• **Task goal**: For this listing, reproduce the line with "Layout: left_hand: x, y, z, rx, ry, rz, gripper", the line with "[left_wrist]", and the lines between, exactly as they stand. Leave out pictures and all other lines.

START Information shown

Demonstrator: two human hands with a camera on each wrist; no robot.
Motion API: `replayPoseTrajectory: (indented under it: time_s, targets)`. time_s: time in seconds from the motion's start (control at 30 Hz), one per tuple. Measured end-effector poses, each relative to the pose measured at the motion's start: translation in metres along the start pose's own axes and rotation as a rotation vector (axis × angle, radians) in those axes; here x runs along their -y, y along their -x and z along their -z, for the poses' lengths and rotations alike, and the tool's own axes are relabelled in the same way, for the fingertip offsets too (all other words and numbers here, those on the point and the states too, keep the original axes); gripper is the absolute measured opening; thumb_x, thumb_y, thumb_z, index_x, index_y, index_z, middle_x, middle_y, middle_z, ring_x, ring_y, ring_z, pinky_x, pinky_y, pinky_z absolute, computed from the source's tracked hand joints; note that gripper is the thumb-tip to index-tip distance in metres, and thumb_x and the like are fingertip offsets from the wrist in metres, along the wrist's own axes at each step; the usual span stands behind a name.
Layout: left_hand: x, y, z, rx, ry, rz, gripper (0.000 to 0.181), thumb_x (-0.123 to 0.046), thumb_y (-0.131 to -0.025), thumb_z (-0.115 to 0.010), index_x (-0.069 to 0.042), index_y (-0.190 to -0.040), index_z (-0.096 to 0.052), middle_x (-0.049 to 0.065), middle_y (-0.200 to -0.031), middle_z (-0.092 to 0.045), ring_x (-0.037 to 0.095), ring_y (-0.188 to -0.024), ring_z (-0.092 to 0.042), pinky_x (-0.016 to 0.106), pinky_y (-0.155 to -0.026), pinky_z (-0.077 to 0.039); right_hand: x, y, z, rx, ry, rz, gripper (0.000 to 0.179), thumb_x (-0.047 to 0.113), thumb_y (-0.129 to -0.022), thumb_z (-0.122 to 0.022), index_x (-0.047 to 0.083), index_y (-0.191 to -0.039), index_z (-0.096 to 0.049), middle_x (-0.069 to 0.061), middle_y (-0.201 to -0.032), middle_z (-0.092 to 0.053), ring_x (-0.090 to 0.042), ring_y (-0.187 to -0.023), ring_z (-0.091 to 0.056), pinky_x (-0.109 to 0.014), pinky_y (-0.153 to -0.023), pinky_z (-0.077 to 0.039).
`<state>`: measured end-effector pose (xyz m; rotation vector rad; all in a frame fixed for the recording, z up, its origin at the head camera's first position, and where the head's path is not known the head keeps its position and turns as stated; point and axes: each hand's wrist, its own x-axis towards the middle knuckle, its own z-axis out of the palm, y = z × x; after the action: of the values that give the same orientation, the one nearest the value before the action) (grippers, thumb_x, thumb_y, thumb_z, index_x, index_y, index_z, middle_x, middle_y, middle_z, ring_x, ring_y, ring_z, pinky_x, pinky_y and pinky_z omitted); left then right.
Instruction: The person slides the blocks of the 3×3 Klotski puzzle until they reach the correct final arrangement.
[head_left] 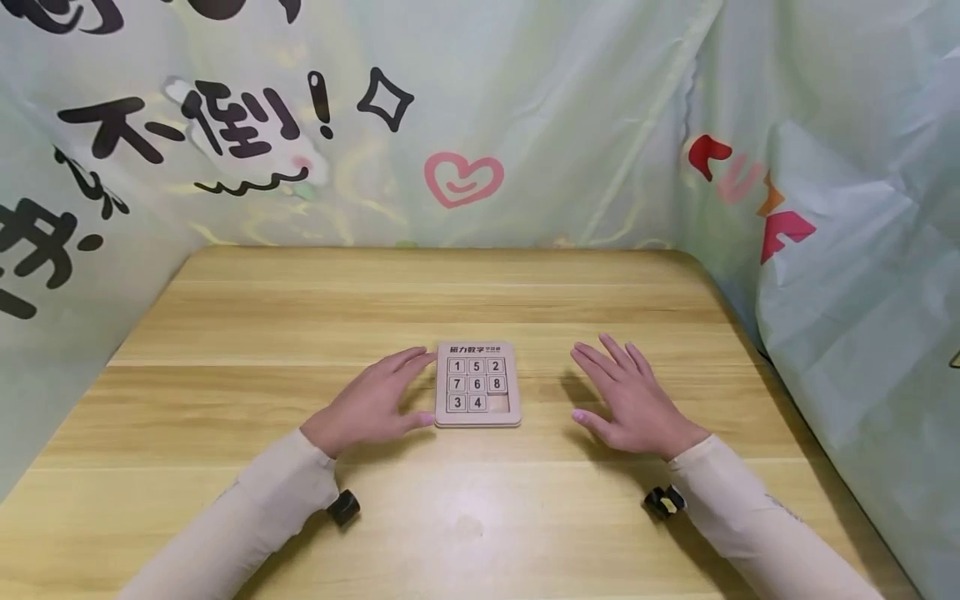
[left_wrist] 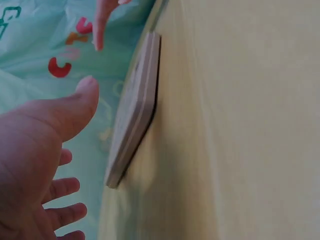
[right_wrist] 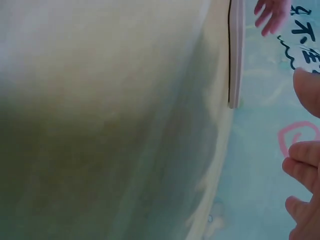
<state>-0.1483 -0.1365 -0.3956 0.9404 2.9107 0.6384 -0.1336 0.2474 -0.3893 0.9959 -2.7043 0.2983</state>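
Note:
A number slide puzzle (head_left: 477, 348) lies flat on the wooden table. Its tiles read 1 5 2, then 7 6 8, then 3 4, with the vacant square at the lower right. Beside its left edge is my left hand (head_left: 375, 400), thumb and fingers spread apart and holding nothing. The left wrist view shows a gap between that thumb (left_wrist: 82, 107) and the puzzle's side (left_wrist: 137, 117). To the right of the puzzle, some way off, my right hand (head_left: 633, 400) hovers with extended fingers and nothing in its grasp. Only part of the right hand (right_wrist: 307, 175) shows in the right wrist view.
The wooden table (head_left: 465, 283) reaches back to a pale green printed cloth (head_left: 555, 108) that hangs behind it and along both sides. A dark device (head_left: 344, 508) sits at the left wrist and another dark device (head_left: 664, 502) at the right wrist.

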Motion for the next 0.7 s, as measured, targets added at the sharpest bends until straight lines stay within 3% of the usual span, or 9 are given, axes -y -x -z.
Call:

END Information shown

• **Expected answer**:
Layout: left_hand: x, y, z, rx, ry, rz, gripper (0.000 to 0.181), thumb_x (-0.123 to 0.046), thumb_y (-0.131 to -0.025), thumb_z (-0.115 to 0.010), index_x (-0.069 to 0.042), index_y (-0.190 to -0.040), index_z (-0.096 to 0.052), middle_x (-0.049 to 0.065), middle_y (-0.200 to -0.031), middle_z (-0.092 to 0.045), ring_x (-0.037 to 0.095), ring_y (-0.188 to -0.024), ring_z (-0.092 to 0.042), pinky_x (-0.016 to 0.106), pinky_y (-0.155 to -0.026), pinky_z (-0.077 to 0.039); right_hand: x, y, z, rx, ry, rz, gripper (0.000 to 0.179), thumb_x (-0.047 to 0.113), thumb_y (-0.129 to -0.022), thumb_z (-0.122 to 0.022), index_x (-0.047 to 0.083), index_y (-0.191 to -0.039), index_z (-0.096 to 0.049), middle_x (-0.069 to 0.061), middle_y (-0.201 to -0.032), middle_z (-0.092 to 0.053), ring_x (-0.090 to 0.042), ring_y (-0.187 to -0.023), ring_z (-0.091 to 0.056), pinky_x (-0.109 to 0.014), pinky_y (-0.153 to -0.023), pinky_z (-0.077 to 0.039).
`<state>`: measured end-effector pose (xyz m; rotation vector rad; all in a frame fixed for the recording, z up, its origin at the head camera's first position, and where the head's path is not known the head keeps its position and turns as stated; point and axes: each hand's wrist, its own x-axis towards the middle knuckle, its own z-axis out of the palm, y = z × x; after the action: of the values that give the same orientation, the one nearest the value before the action) (grippers, thumb_x, thumb_y, thumb_z, index_x, index_y, index_z, middle_x, middle_y, middle_z, ring_x, ring_y, ring_z, pinky_x, pinky_y and pinky_z omitted); left then right.
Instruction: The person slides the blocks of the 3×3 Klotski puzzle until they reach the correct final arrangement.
[head_left] 
[left_wrist] 

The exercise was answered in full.